最後一個彙報的是南江市本級。汪書記沒有站起來,坐在原位翻開了面前的資料夾。
“南江市直系統積案共四十七件,已化解三十一件,剩餘十六件。這十六件中有七件涉及跨縣執行,需要協調其他地市的法院配合。我們已經發函三次,目前收到回覆的只有兩件。”
“剩下五件沒有回覆的,是哪些地市?”
汪書記報了兩個地市的名字,都是陸鳴兮這次調研尚未覆蓋的區域。“發函的時間呢?”
“最早的一件是三個月前發的。”
“三個月沒有回覆,中間有沒有催過?”
“催過一次。對方說正在核實,之後就沒有下文了。”
陸鳴兮放下筆:“那五件案子,把卷宗影印一份,會後送到我車上。下週我路過那兩個地市的時候,當面問。”
汪書記合上資料夾:
“陸書記,還有一件事。桐河縣那件涉企執行案的實際付款賬戶,我們後來又查了一下,乙公司的法人代表,跟平川一家已登出企業的前法人是同一人。”
他說完這句話之後沒有看任何人,
會議室裡安靜了片刻。陸鳴兮沒有追問,只是說:“那家已登出企業的名字,會後一起送到我車上。”
彙報會結束後,陸鳴兮沒有立刻離開南江。
他在小禮堂旁邊的休息室裡坐了一會兒,汪書記推門進來,手裡拿著一個牛皮紙信封。
“陸書記,您要的卷宗影印件和那家企業的名字。乙公司法人跟平川那家企業的法人確實是同一人,叫魏國平。”他把信封放在茶几上,“這個人跟平川建設路那家列印店的老闆,是親兄弟。”
信封沒有封口。陸鳴兮伸手按了一下,沒有開啟。“這件事,你查了多久?”
“從您上次離開南江之後開始查的。我注意到桐河那件案子的付款賬戶異常,順著查到了乙公司。乙公司的工商底檔顯示法人變更過,變更前的法人就是魏國平。”

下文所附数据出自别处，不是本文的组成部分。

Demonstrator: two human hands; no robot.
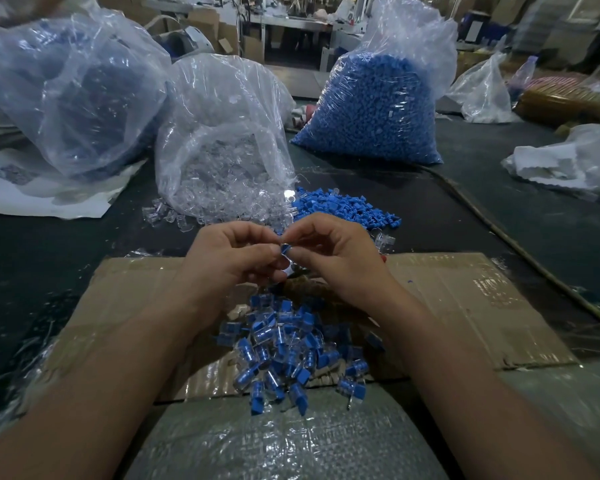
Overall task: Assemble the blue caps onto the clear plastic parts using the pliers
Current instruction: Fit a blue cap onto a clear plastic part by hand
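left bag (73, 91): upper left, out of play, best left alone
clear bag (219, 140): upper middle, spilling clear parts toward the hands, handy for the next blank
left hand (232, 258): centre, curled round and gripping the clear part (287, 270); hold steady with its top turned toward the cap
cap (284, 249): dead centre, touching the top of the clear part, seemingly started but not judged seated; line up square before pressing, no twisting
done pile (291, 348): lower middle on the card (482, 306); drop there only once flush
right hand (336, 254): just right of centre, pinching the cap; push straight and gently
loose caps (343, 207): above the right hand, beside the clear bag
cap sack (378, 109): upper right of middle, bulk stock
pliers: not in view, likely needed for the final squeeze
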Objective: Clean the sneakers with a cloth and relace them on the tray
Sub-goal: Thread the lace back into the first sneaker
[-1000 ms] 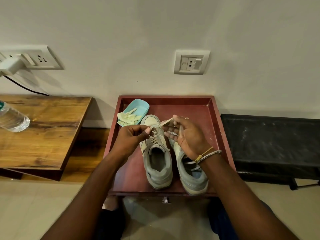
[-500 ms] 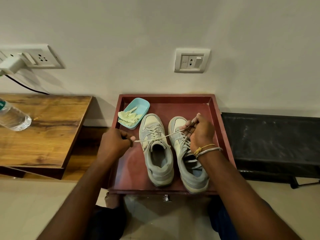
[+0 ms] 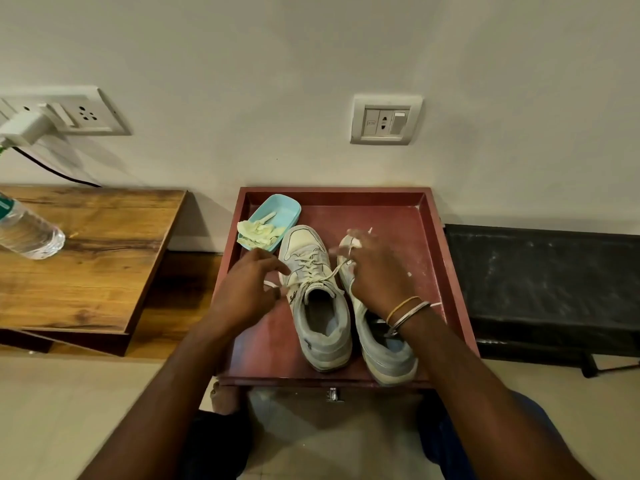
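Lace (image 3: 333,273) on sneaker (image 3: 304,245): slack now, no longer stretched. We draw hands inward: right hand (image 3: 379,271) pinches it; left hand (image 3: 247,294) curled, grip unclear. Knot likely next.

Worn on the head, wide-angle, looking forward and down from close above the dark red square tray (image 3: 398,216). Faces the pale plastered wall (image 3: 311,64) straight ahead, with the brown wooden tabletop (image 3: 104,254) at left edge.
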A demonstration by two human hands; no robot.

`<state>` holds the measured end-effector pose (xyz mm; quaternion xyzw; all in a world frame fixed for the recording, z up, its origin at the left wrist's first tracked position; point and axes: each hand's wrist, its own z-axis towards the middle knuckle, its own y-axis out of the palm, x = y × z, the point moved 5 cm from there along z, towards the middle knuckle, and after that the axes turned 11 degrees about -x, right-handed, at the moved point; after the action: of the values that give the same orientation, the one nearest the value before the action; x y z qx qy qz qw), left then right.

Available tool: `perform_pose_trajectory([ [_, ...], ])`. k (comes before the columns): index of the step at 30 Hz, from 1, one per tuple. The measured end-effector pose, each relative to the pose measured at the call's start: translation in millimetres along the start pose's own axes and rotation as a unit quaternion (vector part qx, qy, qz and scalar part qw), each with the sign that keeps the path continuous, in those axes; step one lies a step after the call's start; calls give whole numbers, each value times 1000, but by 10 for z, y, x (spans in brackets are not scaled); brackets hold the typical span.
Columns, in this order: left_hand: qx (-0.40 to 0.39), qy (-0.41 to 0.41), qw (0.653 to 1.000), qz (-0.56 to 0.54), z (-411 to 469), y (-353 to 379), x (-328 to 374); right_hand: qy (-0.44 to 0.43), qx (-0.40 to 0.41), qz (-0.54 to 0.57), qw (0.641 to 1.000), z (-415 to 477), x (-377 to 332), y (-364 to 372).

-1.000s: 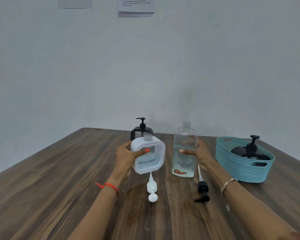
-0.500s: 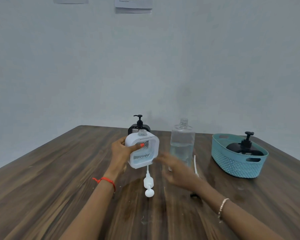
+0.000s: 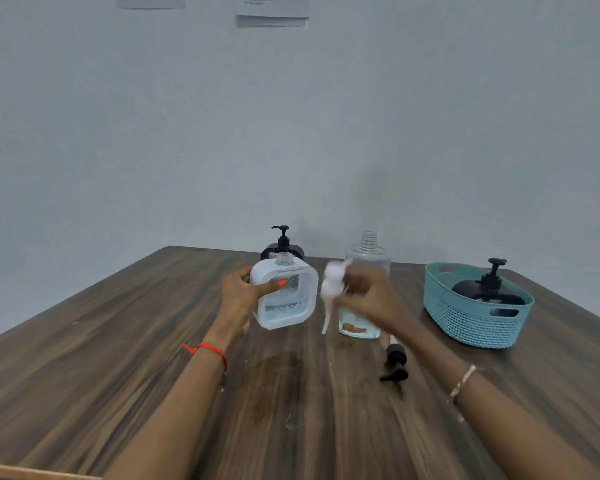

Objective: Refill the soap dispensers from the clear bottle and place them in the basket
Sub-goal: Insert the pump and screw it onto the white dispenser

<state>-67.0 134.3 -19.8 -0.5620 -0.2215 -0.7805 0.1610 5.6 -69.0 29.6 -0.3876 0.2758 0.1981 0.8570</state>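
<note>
Head view looks down across a dark wooden table (image 3: 118,358) toward a pale wall. The left hand (image 3: 239,296) is wrapped around the side of a white soap dispenser (image 3: 286,296), thumb pressed on its clear front window, holding it upright with its open neck bare on top. Just to the right, the right hand (image 3: 368,299) is closed on a white pump (image 3: 331,282), blurred by motion, with its thin tube hanging down beside the dispenser; pump and dispenser are close but not joined. Behind the right hand stands the clear bottle (image 3: 368,258), uncapped, with some liquid in its lower part. A black pump (image 3: 395,362) lies on the table under the right forearm, near the bottle's base. A black dispenser (image 3: 283,242) stands at the far edge behind the white one. To the right, well apart from both hands, a teal basket (image 3: 471,320) holds another black dispenser (image 3: 489,289). A wet-looking dark patch (image 3: 274,372) marks the wood between the forearms.
</note>
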Motion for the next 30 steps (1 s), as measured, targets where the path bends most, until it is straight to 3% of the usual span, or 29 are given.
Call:
perform_pose_trajectory([
  [3,-15,-3,1000,-4,-31,63,26,-49,142,145,978,158,-302,-450],
  [7,-38,1,999,-11,-100,197,73,-96,241,131,957,382,-596,-779],
  [14,-71,7,997,-10,-218,370,165,-52,189,42,980,556,-649,-649],
  [24,-97,18,995,1,-329,447,226,-30,170,32,984,554,-655,-633],
  [30,-107,24,994,-24,-331,516,276,20,63,-68,996,473,-556,-330],
])
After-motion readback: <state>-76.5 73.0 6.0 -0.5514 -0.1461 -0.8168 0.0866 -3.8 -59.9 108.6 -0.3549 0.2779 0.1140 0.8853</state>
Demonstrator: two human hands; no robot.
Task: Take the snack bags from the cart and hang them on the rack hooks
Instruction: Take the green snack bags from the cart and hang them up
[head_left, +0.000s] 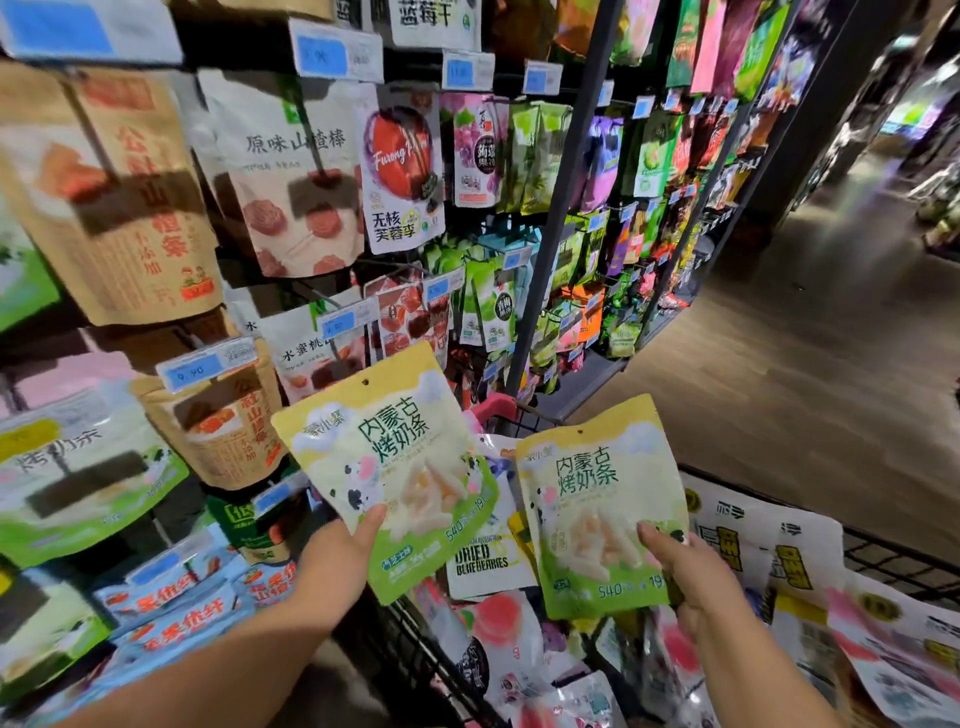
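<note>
Left hand (340, 553) | clamped on lower edge of snack bag (384, 457), tilted | right hand (701, 577) | clamped on second snack bag (597, 499), held over cart (893, 564) | rack (563, 197) beside

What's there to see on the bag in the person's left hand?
The bag is a flat, glossy-looking pouch: yellow top band, pale middle with dark green characters, a cartoon cow and pictured pale sticks, green bottom. A small round hanging hole sits at top centre. It is tilted, top leaning left toward the rack. The left hand grips its lower left edge, thumb on the front.
</note>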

“變更後魏國平沒有再出現在任何企業的登記資訊裡,但他弟弟的列印店一直開著。”
“他弟弟叫什麼?”
“魏國強。建設路67號,金鑫圖文列印店。”
陸鳴兮的手指停在信封上。列印店、深圳快遞、劉律師、桐河執行款賬戶,這幾件事之間隔著不同的地市、不同的系統,但它們收束到了同一個姓氏上。
“那家列印店,你派人去看過沒有?”
“沒有。我查完工商底檔之後,沒有往下走了。”汪書記站在門口,
“陸書記,我不是不想往下走,是往下走就出了南江的地界了。出了地界的事,不是我該管的。”
“現在是我該管的了。”陸鳴兮站起來,把信封夾進公文包,“你查到的這些,除了我之外還有誰知道?”
“沒有了。卷宗是我親自調的,沒有經第二個人。”
陸鳴兮走到門口,停了一下:“南江市這十六件積案,下週之前拿出逐案推進方案。跨地市協調的那五件,我來處理。”
汪書記點了點頭,側身讓開。陸鳴兮走出小禮堂,天色已經暗了,路燈亮了一排。